The expected answer is the full listing, repeated exactly and free of images.

*** Opening Data segment ***

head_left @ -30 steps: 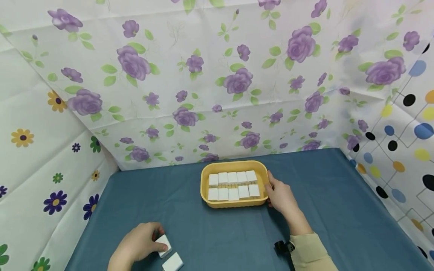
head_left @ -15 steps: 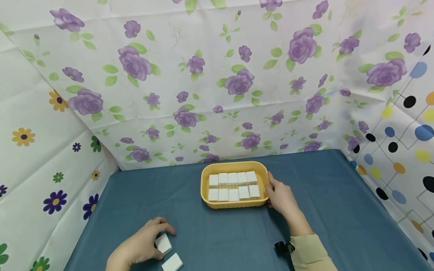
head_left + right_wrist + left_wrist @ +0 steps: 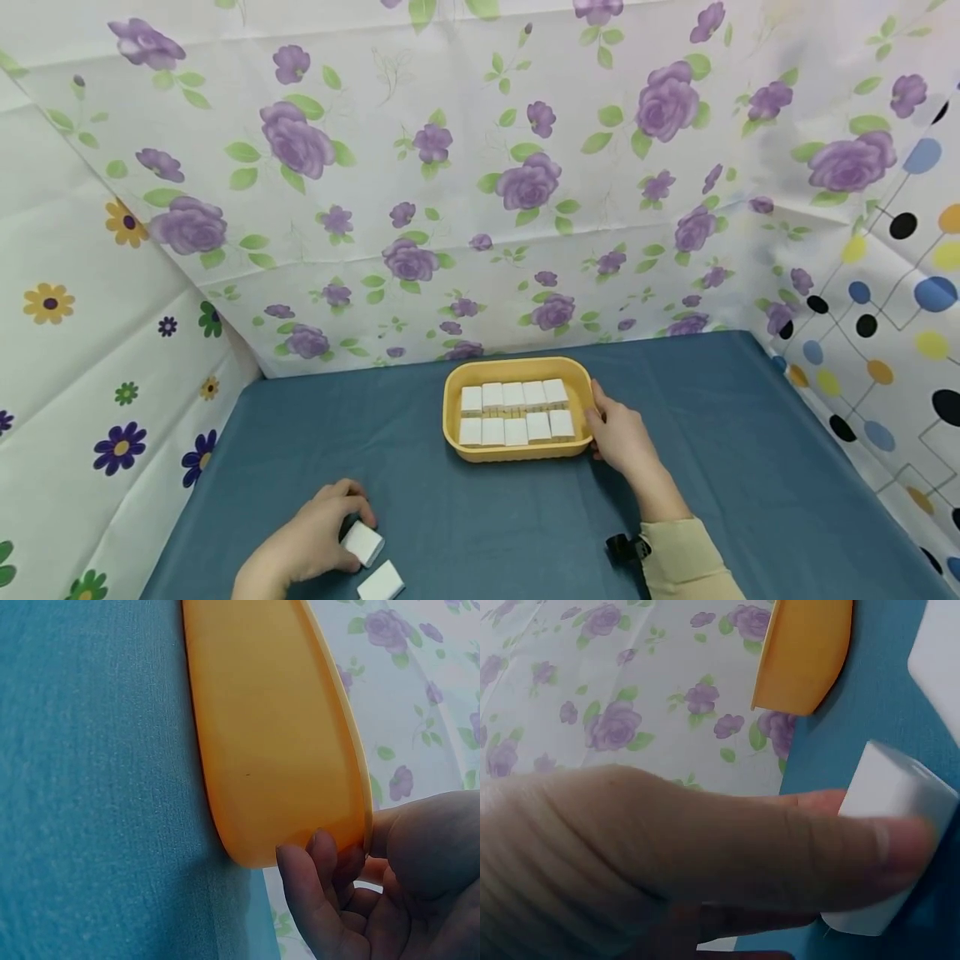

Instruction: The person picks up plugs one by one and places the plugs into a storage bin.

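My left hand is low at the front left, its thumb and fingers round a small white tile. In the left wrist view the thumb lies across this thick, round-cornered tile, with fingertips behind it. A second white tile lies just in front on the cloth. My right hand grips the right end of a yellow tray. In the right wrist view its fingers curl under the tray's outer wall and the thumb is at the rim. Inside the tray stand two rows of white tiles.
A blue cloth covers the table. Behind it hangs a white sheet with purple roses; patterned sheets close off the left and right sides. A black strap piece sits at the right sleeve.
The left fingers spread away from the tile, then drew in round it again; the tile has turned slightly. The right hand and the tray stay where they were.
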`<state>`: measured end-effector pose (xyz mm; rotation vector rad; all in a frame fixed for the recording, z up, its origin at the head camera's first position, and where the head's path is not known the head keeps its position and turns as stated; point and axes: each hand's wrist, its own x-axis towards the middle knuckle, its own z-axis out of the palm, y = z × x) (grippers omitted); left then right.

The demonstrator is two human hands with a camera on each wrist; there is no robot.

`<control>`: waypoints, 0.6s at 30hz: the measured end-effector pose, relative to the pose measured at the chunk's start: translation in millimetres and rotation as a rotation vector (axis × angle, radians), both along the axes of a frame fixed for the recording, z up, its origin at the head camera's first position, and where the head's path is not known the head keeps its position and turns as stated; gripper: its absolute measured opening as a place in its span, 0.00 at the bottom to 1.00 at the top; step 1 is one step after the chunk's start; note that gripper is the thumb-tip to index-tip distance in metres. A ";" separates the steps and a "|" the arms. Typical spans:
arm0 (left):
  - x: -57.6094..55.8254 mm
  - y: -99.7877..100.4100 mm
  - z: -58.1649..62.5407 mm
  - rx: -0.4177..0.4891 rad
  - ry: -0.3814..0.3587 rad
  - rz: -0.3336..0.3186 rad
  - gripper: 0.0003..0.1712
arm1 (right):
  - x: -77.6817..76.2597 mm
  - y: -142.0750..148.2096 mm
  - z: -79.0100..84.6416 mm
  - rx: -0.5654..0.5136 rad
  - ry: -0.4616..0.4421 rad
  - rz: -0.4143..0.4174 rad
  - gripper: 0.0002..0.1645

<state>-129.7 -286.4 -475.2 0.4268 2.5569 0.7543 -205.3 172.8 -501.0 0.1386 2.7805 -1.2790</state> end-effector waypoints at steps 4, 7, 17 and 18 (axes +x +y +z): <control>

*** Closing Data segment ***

▶ _Problem solution_:
head_left @ -30 steps: 
head_left @ -15 steps: 
head_left + right_wrist + left_wrist @ +0 steps: 

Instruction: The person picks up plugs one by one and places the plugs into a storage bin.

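My left hand is low at the front left, its thumb and fingers round a small white tile. In the left wrist view the thumb lies across this thick, round-cornered tile, with fingertips behind it. A second white tile lies just in front on the cloth. My right hand grips the right end of a yellow tray. In the right wrist view its fingers curl under the tray's outer wall and the thumb is at the rim. Inside the tray stand two rows of white tiles.
A blue cloth covers the table. Behind it hangs a white sheet with purple roses; patterned sheets close off the left and right sides. A black strap piece sits at the right sleeve.
The left fingers spread away from the tile, then drew in round it again; the tile has turned slightly. The right hand and the tray stay where they were.
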`<state>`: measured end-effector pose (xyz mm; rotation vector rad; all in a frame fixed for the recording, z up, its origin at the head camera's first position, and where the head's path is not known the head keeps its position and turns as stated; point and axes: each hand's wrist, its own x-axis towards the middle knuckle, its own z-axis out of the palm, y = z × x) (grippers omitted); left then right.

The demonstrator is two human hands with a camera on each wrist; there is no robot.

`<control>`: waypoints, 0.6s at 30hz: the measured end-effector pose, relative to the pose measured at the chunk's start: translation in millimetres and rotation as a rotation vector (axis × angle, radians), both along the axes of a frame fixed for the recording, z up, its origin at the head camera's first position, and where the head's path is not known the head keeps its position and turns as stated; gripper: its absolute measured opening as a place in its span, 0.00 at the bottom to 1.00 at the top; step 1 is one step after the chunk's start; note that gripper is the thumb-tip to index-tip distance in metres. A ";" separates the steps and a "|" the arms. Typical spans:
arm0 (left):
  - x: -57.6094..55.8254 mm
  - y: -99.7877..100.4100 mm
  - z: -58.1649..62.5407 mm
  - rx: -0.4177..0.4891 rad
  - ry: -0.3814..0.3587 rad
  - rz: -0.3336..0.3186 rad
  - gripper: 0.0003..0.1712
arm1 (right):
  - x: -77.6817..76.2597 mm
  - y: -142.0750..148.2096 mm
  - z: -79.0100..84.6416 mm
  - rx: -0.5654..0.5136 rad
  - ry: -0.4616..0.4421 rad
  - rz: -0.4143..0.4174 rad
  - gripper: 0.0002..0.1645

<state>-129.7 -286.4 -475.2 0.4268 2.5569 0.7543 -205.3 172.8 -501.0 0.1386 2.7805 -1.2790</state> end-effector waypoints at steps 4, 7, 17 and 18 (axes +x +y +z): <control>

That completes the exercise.